• [Activity]
Every line below that holds the word "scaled" must be listed.

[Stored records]
--*--

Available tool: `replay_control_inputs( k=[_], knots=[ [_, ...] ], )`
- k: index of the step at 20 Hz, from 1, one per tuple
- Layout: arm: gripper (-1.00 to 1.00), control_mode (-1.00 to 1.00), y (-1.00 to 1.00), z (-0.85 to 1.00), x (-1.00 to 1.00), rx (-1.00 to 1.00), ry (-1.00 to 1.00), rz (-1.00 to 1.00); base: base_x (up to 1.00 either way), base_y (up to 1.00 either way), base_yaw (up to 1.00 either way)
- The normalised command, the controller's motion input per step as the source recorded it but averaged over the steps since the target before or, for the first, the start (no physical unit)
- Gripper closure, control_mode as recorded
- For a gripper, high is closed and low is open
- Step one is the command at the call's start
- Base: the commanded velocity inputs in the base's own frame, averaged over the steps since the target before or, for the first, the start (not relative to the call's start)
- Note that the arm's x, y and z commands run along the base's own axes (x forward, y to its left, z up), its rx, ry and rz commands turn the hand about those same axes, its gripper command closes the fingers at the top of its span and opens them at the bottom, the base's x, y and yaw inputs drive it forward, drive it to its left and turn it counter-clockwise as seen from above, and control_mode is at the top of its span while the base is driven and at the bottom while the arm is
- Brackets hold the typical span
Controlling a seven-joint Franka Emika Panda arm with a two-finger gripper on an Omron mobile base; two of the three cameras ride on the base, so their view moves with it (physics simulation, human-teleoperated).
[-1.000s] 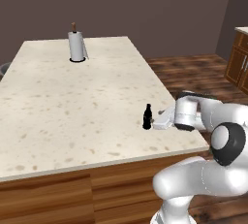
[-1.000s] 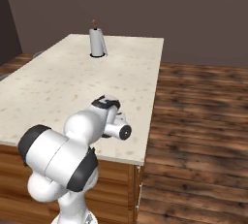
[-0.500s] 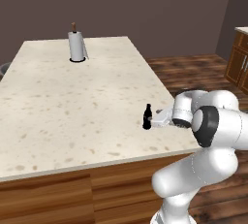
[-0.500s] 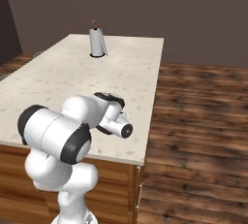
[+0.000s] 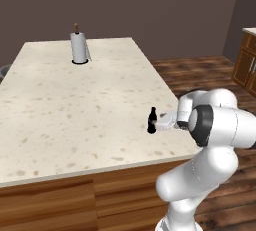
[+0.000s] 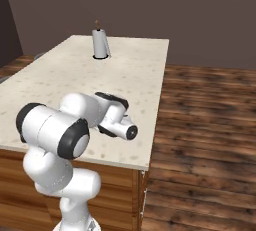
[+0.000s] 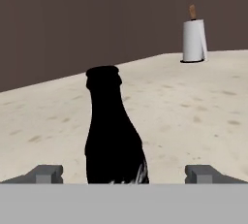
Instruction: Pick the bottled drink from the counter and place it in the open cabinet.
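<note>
The bottled drink [image 5: 152, 121] stands upright on the tabletop [image 5: 75, 105], close to its right edge and toward the near end. In the left base view the gripper [image 5: 159, 123] sits at 3 o'clock from the bottle, right beside it, with the arm reaching in over the tabletop's right edge. In the hand view the bottle [image 7: 114, 131] stands between the 2 fingertips [image 7: 46, 174], each set apart from its sides. The paper towel roll [image 5: 78, 47] stands upright at the far end of the tabletop, at about 11 o'clock from the bottle and well apart from it.
</note>
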Motion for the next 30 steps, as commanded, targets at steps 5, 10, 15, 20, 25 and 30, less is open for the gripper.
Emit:
replay_control_inputs(
  k=[5, 10, 15, 20, 25, 30],
  knots=[
    [-1.00, -1.00, 0.15, 0.00, 0.03, 0.00, 0.04, 0.00, 0.00, 0.00, 0.00],
    [-1.00, -1.00, 0.10, 0.00, 0.01, 0.00, 0.01, 0.00, 0.00, 0.00, 0.00],
    [-1.00, -1.00, 0.14, -0.01, 0.05, 0.00, 0.01, 0.00, 0.00, 0.00, 0.00],
    [1.00, -1.00, 0.20, -0.04, 0.10, 0.00, 0.01, 0.00, 0.00, 0.00, 0.00],
    [1.00, -1.00, 0.03, 0.00, 0.00, 0.00, 0.00, 0.00, 0.00, 0.00, 0.00],
    [1.00, -1.00, 0.00, 0.00, 0.00, 0.00, 0.00, 0.00, 0.00, 0.00, 0.00]
  ],
)
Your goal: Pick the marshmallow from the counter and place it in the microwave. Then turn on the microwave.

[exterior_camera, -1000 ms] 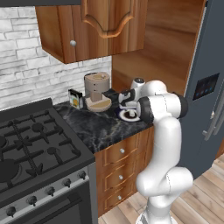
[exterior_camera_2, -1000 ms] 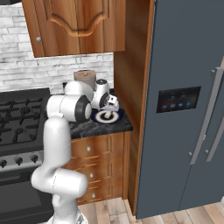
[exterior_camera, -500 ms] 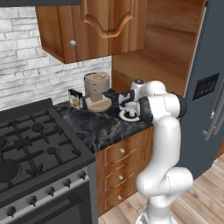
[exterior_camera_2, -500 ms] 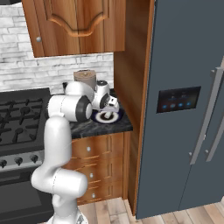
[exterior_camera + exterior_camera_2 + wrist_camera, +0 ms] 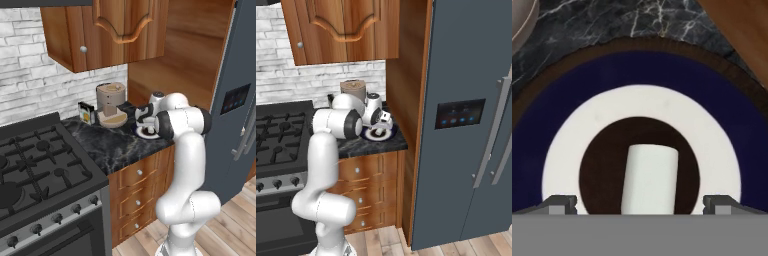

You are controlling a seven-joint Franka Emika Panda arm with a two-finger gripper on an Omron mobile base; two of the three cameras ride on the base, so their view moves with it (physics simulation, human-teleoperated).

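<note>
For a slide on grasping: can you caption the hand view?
Open gripper poised over the marshmallow, which lies in the dark centre of a blue-and-white plate on the counter.

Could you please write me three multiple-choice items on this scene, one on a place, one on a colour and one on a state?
1. Where does the marshmallow lie?
A. on the stove
B. in the dark middle of the round plate
C. on the floor

2. What colour is the plate's broad outer band?
A. deep blue
B. red
C. green

3. How does the gripper stand?
A. shut on the marshmallow
B. open, a fingertip on either side of the marshmallow
C. shut on the plate's rim

Answers:
1 B: the hand view shows the white lump inside the plate's dark centre circle, on the counter.
2 A: a blue band runs around the white ring.
3 B: the fingertips stand wide apart, clear of the marshmallow's sides.
</note>
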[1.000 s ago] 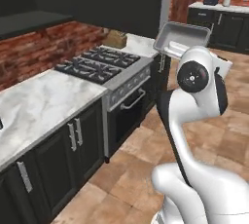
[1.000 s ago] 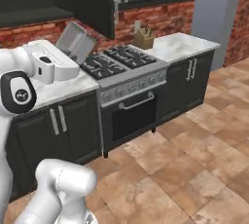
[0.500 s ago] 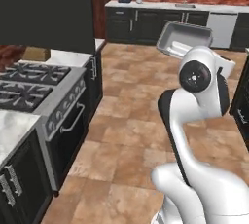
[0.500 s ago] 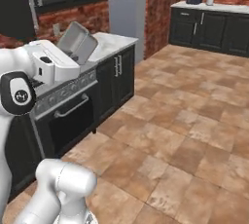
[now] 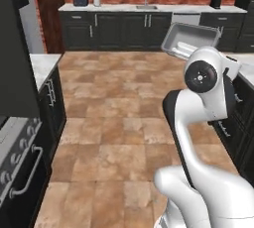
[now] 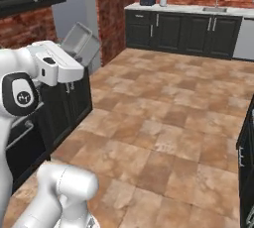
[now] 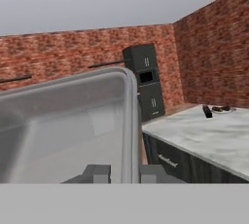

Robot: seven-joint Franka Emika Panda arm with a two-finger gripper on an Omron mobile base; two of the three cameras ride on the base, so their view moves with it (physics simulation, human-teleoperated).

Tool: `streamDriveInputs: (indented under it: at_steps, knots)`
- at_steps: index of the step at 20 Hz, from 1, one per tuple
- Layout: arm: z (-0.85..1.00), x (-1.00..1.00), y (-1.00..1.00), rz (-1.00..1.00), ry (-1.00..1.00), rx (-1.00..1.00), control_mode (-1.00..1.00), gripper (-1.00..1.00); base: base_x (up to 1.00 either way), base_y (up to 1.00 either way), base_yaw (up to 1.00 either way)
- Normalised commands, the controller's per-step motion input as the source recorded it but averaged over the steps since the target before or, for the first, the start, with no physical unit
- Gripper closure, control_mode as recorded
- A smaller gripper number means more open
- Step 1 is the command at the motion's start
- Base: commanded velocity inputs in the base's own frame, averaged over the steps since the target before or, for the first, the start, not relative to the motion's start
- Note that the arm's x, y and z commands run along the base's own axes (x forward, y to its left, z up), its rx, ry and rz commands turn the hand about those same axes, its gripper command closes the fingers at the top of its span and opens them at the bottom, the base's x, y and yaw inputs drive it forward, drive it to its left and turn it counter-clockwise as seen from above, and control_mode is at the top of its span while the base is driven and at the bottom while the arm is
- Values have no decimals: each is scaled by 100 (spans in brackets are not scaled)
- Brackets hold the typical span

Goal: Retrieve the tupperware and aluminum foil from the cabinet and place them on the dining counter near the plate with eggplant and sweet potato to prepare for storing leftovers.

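Observation:
The tupperware (image 5: pixel 191 41), a shallow pale grey translucent container, is held tilted in the air above my arm's elbow. It also shows beside the hand (image 6: pixel 81 43). In the hand view my gripper (image 7: pixel 127 174) is shut on the tupperware's (image 7: pixel 73 121) right rim, one fingertip inside the wall and one outside. To the right in that view lies a broad marble slab (image 7: pixel 209 135) on a dark base; I cannot tell whether it is the dining counter. The aluminum foil, the cabinet and the plate are out of view.
A wide brown tiled floor (image 5: pixel 124 98) lies open ahead. A long dark counter with a sink (image 5: pixel 149 8) runs along the far brick wall. The stove (image 5: pixel 15 162) is at the lower left. Dark floor cabinets (image 5: pixel 243 103) stand at the right.
The whole picture has swung away from the stove wall toward the open floor and the far counter, so the base has turned. The tupperware stays in the shut gripper.

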Motion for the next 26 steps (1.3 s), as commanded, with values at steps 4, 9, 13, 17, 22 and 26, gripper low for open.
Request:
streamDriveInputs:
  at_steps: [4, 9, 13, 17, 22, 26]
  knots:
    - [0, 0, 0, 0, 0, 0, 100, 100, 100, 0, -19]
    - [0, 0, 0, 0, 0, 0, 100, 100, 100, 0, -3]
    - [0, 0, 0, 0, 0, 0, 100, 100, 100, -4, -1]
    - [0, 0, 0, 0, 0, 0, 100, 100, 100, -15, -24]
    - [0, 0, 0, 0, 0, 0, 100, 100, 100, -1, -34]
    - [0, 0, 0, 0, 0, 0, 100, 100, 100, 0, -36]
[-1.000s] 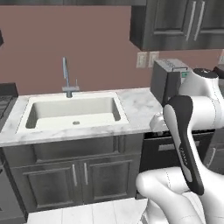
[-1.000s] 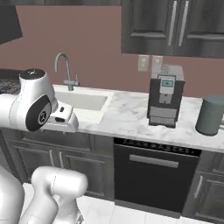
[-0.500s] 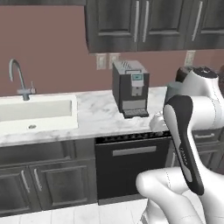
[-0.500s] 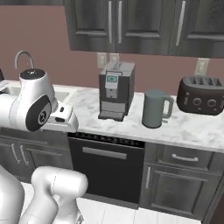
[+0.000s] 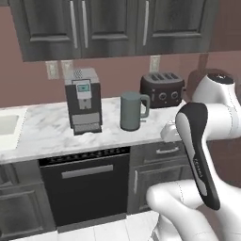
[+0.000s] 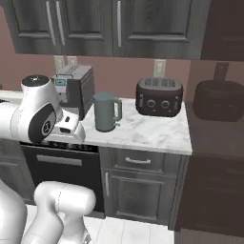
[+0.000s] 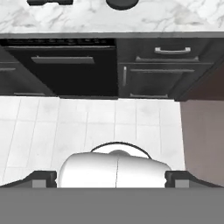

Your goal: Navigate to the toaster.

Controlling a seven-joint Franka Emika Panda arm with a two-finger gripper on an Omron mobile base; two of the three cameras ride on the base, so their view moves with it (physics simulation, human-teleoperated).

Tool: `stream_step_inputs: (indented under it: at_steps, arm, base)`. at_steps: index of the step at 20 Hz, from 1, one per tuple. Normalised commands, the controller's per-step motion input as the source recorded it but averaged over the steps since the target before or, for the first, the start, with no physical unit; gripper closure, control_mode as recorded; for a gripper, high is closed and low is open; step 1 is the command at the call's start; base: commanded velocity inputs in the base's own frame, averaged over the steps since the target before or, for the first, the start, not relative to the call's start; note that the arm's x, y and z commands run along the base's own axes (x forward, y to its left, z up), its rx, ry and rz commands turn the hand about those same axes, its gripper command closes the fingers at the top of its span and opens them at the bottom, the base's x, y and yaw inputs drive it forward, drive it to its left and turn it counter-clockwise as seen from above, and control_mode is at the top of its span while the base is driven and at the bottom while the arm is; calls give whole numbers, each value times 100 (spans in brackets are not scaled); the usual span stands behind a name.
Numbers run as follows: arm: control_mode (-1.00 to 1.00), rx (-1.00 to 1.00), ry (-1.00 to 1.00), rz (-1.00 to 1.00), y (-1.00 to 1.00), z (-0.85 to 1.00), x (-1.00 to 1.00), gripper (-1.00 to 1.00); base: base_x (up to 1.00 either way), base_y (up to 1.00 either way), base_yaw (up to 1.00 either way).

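since the toaster [image 6: 159, 97] sits at one o'clock past the kettle [image 6: 106, 112], we should centre on it; gripper [image 7: 112, 177] jaws spread, empty.

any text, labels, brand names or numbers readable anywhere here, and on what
None can be read.
Coffee machine: its small blue screen shows marks too small to read.
Toaster: round knobs on its front, no legible markings.
Kettle: plain, no label.
Wall outlets: no text.
Dishwasher: faint marks along its top strip, too blurred to read.
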Motion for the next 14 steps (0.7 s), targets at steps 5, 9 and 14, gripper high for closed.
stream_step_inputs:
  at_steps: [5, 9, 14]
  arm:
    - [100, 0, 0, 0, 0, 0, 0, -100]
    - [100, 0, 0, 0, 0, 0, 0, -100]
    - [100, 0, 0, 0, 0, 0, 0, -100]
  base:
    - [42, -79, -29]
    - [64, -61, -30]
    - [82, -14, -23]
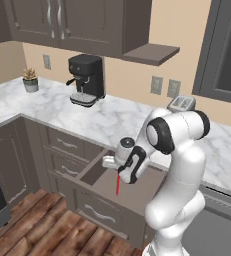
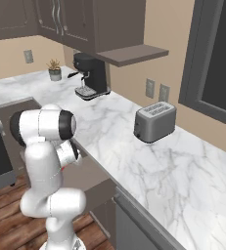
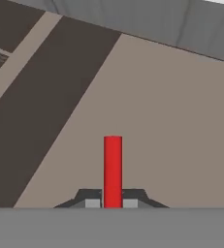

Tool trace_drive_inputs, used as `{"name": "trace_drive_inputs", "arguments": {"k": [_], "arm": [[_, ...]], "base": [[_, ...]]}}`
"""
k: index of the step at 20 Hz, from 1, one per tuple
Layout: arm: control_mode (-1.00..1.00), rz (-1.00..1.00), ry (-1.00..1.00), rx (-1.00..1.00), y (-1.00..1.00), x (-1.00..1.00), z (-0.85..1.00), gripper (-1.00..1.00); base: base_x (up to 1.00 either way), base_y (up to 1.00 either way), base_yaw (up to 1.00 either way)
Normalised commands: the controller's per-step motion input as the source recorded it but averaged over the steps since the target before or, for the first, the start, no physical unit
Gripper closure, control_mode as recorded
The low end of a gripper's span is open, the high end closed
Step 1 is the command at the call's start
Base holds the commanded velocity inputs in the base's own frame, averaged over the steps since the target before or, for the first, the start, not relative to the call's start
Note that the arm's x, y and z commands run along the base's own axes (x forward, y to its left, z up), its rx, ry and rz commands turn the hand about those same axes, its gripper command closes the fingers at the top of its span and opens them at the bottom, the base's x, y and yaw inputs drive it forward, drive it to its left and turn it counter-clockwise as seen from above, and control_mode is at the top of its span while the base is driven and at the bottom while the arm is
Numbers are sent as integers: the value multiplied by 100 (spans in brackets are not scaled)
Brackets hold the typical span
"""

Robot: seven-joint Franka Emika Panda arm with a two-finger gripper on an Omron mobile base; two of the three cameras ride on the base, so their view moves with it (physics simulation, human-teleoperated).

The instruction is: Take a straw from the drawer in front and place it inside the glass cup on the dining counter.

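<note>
gripper (image 3: 112,203) clamping straw (image 3: 112,169), over open drawer (image 1: 137,192)

A black coffee machine (image 1: 86,79) is standing on the marble worktop (image 1: 112,120), at eleven o'clock from the silver toaster (image 2: 155,121). A small potted plant (image 1: 30,80) is sitting at nine o'clock from the machine, well apart. Wall outlets (image 1: 157,84) are showing at twelve o'clock above the worktop.

1. No text, label, brand, number or sign can be read in any of the three views.
2. The coffee machine (image 1: 86,79), at about 11 o'clock in the left base view, has a plain dark front without lettering.
3. The toaster (image 2: 155,121) carries no legible marking.
</note>
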Motion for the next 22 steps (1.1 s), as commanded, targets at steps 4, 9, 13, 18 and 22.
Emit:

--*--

• [Solution to this task]
- Values have no decimals: each is scaled by 100 (spans in brackets are not scaled)
Tool: `stream_step_inputs: (indented under it: at_steps, arm, base)`. at_steps: index of the step at 20 Hz, from 1, one per tuple. Normalised commands, the controller's per-step motion input as the source recorded it but averaged over the steps since the target before or, for the first, the start, with no physical unit; gripper closure, control_mode as recorded; for a gripper, high is closed and low is open; step 1 is the command at the call's start; base: commanded velocity inputs in the base's own frame, averaged over the steps since the target before or, for the first, the start, not relative to the call's start; note that the arm's x, y and z commands run along the base's own axes (x forward, y to its left, z up), its rx, ry and rz commands turn the hand about those same axes, its gripper command closes the fingers at the top of its span and opens them at the bottom, the base's x, y and yaw inputs drive it forward, drive it to its left and turn it counter-clockwise as seen from above, and control_mode is at the top of its span while the base is driven and at the bottom while the arm is; calls give whole numbers, each value times 100 (spans in brackets are not scaled); the usual span stands behind a name.
Numbers are sent as integers: the value multiplied by 100 (spans in brackets are not scaled)

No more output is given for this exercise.